SWITZERLAND - Swiss trade unions have warned that the government would propose raising the retirement age further to 67 years, if people vote in favour of changes to the state old age pension system.
Unions fear that by deliberately painting a dismal picture of the future of the pensions system, the government was trying to force voters into accepting the proposed changes to the first pillar. And once the reforms were through, “harsher” reforms would be introduced.
Switzerland’s largest trade union the Schweizerischer Gewerkschaftsbund has blasted the government, accusing it of using “ideological domination” in a bid to push through the “unpopular” pension changes.
On May 16, voters have their say on the proposed pension changes which include raising the retirement age for women to 65 (currently they retire at 64), linking the pensions to the wages and inflation for every three years instead of two and changes to the pension benefits for widows.
Collette Nova of the Schweizerischer Gewerkschaftsbund said: “This is ideological domination. For years, the government has been painting a pessimistic picture of our pensions system and they have consistently been proven wrong. But this is undermining the trust that people put in the system.
“The proposed changes to the system of benefits for widows are not very sensible. Around 50,000 women stand to lose their benefits or get lower benefits. It’s not right to weaken the first pillar. ”

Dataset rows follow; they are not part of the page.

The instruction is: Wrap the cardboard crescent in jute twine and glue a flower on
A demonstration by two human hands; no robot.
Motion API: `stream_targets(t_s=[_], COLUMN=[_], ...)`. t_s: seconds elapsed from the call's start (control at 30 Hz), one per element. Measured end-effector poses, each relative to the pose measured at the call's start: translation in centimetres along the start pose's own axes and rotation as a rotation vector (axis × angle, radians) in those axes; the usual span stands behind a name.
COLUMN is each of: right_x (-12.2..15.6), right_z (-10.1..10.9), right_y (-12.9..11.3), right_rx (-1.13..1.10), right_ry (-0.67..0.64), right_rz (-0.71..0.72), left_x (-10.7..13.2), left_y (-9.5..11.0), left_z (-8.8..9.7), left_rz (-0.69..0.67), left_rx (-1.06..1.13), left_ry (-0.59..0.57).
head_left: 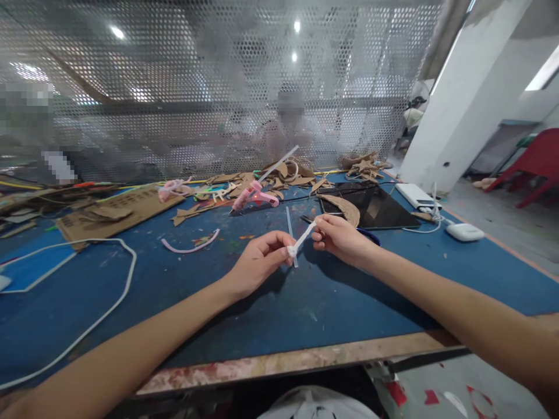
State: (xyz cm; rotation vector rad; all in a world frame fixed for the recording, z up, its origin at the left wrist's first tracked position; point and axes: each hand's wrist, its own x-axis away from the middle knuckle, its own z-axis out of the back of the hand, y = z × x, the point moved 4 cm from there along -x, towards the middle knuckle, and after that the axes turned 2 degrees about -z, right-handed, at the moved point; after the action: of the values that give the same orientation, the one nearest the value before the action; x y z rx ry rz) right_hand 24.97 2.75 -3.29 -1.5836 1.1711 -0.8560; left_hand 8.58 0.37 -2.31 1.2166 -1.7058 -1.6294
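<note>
A short white strip [304, 235], perhaps twisted paper or cloth, is stretched between my two hands above the blue table. My left hand [262, 262] pinches its lower end, where a small white lump shows at the fingertips. The upper end is pinched by my right hand [338, 237], with its other fingers curled. Below and behind the strip lies a clear glue stick [288, 219] on the tabletop. Beyond my hands rests a pink glue gun [255, 196] with a long glue stick poking out. Scissors [369, 235] lie partly hidden behind my right hand.
A black glossy panel [378, 208] with a curved cardboard piece [345, 208] lies at right, near a white power bank [413, 196] and small white case [465, 232]. Cardboard scraps [227, 183] line the back. A white cable [126, 285] loops at left; a pink curved strip [191, 251] lies nearby.
</note>
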Motion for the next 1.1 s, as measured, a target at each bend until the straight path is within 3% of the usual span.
stream_targets(t_s=[0.13, 0.27, 0.37, 0.43, 0.5, 0.57, 0.67, 0.97, 1.1], right_x=[-0.5, -0.2, 1.2, 2.6, 3.7, 4.0, 4.1, 4.5, 4.7], right_z=[0.3, 0.8, 0.0, -1.5, -2.7, -3.1, -3.1, -3.1, -3.3], right_y=[0.4, -0.5, -2.3, -3.0, -2.7, -2.3, -2.0, -2.5, -2.3], right_rx=[0.114, 0.283, 0.514, 0.77, 0.954, 0.971, 0.944, 0.978, 1.007], right_ry=[-0.004, 0.036, 0.002, -0.126, -0.243, -0.249, -0.158, 0.012, 0.012], right_rz=[0.024, 0.138, 0.389, 0.61, 0.711, 0.677, 0.67, 0.967, 1.008], left_x=[0.1, 0.4, 0.5, 0.4, 0.4, 0.3, 0.4, 0.8, 0.8], left_y=[-0.2, 0.1, 0.3, 0.3, 0.3, 0.2, 0.1, 0.5, 0.5], left_z=[-0.2, -0.1, 0.2, 0.3, 0.5, 0.5, 0.4, -0.1, 0.1], left_rz=[0.028, 0.04, 0.059, 0.07, 0.079, 0.088, 0.091, 0.078, 0.078], left_rx=[-0.016, -0.048, -0.074, -0.083, -0.085, -0.085, -0.079, 0.033, 0.028], left_ry=[-0.018, -0.032, -0.033, -0.027, -0.017, -0.003, 0.039, 0.137, 0.168])
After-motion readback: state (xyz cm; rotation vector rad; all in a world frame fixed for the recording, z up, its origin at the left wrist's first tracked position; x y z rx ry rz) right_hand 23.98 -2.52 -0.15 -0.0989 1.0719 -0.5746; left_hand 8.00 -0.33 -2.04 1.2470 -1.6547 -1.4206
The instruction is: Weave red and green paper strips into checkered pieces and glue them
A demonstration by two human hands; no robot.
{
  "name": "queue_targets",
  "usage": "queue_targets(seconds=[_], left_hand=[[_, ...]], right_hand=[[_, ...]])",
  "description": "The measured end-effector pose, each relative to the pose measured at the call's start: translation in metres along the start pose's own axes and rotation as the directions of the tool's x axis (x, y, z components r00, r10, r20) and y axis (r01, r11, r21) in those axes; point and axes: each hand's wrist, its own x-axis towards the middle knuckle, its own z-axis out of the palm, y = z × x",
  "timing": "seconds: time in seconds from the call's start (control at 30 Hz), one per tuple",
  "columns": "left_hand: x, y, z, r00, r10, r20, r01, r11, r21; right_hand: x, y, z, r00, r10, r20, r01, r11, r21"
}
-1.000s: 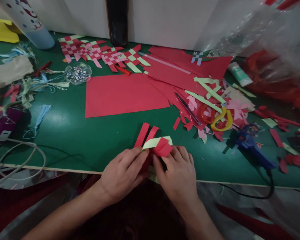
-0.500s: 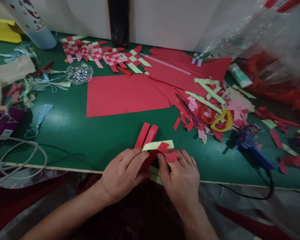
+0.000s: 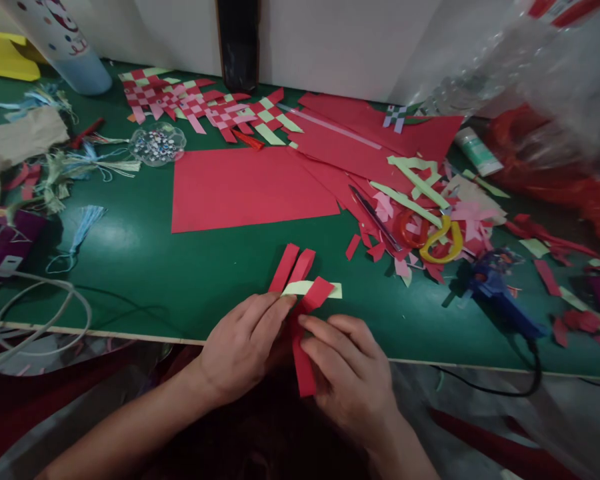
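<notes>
Several red paper strips (image 3: 295,267) lie side by side near the front edge of the green table (image 3: 145,267), with a pale green strip (image 3: 300,288) woven across them. My left hand (image 3: 243,350) presses its fingers down on the left end of the green strip and the red strips. My right hand (image 3: 353,377) lies with fingers stretched toward the left, pinching one red strip (image 3: 303,357) whose lower end hangs over the table edge.
A big red sheet (image 3: 250,187) lies behind the weave. Finished woven mats (image 3: 190,103) sit at the back. Orange and yellow scissors (image 3: 435,237), a pen (image 3: 375,217), paper scraps and a blue glue gun (image 3: 500,300) are on the right. A dish of beads (image 3: 157,143), tassels and a white cable (image 3: 35,313) are on the left.
My right hand has slid down and left, drawing one red strip over the green strip and flattening it; the folded red flap seen earlier now lies flat. The left hand stayed in place.
</notes>
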Motion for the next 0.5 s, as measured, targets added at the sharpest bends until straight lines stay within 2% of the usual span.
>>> queue_targets(seconds=[0.07, 0.2, 0.5], left_hand=[[0.001, 0.000, 0.000, 1.000, -0.009, 0.011, 0.009, 1.000, -0.002], [0.001, 0.000, 0.001, 1.000, -0.012, -0.015, 0.011, 1.000, -0.010], [-0.001, -0.003, 0.002, 1.000, 0.012, 0.016, -0.012, 1.000, -0.006]], right_hand=[[0.005, 0.001, 0.001, 0.999, 0.003, 0.051, -0.001, 0.999, -0.042], [0.013, 0.003, 0.001, 0.989, 0.091, 0.120, -0.074, 0.988, -0.136], [0.013, -0.003, 0.003, 0.966, 0.175, 0.188, -0.150, 0.978, -0.142]])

She said that union was actively campaigning to urge voters not to accept the proposed changes and had garnered one hundred thousand signatures, in a matter of days, opposing the move.
Urs Rellstab of EconomieSuisse, the Swiss Business Federation said: “It is essential to have reforms to the first pillar. There is a demographic shift and we have more elderly people living longer. It is clear that the pension system has to be moderately changed. The system has to be stable to support our pensioners and this is a step in the right direction.”